• [Task to complete]:
Write down the whole listing below again without changing a word.

───

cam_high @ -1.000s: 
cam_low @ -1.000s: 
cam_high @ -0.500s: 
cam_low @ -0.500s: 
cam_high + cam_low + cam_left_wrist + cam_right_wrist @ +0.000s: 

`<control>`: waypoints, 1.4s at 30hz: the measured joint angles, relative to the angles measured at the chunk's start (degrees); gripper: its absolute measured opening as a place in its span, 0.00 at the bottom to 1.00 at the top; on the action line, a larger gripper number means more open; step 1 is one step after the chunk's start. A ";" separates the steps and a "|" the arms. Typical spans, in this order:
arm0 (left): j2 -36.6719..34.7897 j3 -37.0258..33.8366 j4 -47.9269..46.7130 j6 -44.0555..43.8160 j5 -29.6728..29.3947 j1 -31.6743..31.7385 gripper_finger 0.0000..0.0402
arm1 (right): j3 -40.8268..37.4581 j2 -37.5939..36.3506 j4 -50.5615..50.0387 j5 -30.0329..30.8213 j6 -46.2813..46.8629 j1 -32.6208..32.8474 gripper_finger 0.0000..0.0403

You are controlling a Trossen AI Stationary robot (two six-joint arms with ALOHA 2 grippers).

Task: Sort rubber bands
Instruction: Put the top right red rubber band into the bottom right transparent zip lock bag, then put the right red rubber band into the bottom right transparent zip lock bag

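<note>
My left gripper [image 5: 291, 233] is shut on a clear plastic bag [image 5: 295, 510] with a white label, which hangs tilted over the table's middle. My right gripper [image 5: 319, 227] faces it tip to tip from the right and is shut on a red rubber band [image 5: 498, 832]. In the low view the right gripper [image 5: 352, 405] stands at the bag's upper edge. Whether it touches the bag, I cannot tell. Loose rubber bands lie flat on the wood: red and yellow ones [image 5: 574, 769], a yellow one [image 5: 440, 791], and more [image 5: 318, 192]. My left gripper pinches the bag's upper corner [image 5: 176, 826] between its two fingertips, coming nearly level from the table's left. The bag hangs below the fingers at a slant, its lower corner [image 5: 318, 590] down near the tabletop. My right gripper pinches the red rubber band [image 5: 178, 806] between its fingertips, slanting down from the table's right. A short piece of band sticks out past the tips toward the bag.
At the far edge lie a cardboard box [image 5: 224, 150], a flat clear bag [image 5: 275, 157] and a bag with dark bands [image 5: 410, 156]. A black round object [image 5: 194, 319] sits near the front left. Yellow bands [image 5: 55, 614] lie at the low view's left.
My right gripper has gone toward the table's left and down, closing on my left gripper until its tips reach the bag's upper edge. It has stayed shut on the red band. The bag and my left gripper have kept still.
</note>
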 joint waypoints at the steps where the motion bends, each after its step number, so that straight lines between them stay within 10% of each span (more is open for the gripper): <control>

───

• [Output]:
cam_high @ -1.000s: 
cam_low @ -1.000s: 
cam_high @ -0.500s: 
cam_low @ -0.500s: 
cam_high + cam_low + cam_left_wrist + cam_right_wrist @ +0.000s: 

`<control>`: waypoints, 1.4s at 30hz: the measured joint angles, relative to the angles measured at the chunk's start (degrees); gripper: its absolute measured opening as a place in its span, 0.00 at the bottom to 1.00 at the top; on the action line, a larger gripper number means more open; step 1 is one step after the chunk's start. A ";" separates the steps and a "|" the arms. Typical spans, in this order:
arm0 (left): j2 -36.6719..34.7897 j3 -37.0258..33.8366 j4 -47.9269..46.7130 j6 -44.0555..43.8160 j5 -29.6728..29.3947 j1 -31.6743..31.7385 gripper_finger 0.0000..0.0402
arm1 (right): j3 -40.8268..37.4581 j2 -37.5939..36.3506 j4 -50.5615..50.0387 j5 -30.0329..30.8213 j6 -46.2813..46.8629 j1 -32.6208..32.8474 gripper_finger 0.0000..0.0403

You are controlling a Trossen AI Stationary robot (two six-joint arms with ALOHA 2 grippers).

Task: Sort rubber bands
Instruction: Put the top right red rubber band into the bottom right transparent zip lock bag, then put the right red rubber band into the bottom right transparent zip lock bag

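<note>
My left gripper [image 5: 291, 233] is shut on a clear plastic bag [image 5: 295, 510] with a white label, which hangs tilted over the table's middle. My right gripper [image 5: 319, 227] faces it tip to tip from the right and is shut on a red rubber band [image 5: 498, 832]. In the low view the right gripper [image 5: 352, 405] stands at the bag's upper edge. Whether it touches the bag, I cannot tell. Loose rubber bands lie flat on the wood: red and yellow ones [image 5: 574, 769], a yellow one [image 5: 440, 791], and more [image 5: 318, 192]. My left gripper pinches the bag's upper corner [image 5: 176, 826] between its two fingertips, coming nearly level from the table's left. The bag hangs below the fingers at a slant, its lower corner [image 5: 318, 590] down near the tabletop. My right gripper pinches the red rubber band [image 5: 178, 806] between its fingertips, slanting down from the table's right. A short piece of band sticks out past the tips toward the bag.
At the far edge lie a cardboard box [image 5: 224, 150], a flat clear bag [image 5: 275, 157] and a bag with dark bands [image 5: 410, 156]. A black round object [image 5: 194, 319] sits near the front left. Yellow bands [image 5: 55, 614] lie at the low view's left.
My right gripper has gone toward the table's left and down, closing on my left gripper until its tips reach the bag's upper edge. It has stayed shut on the red band. The bag and my left gripper have kept still.
</note>
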 joint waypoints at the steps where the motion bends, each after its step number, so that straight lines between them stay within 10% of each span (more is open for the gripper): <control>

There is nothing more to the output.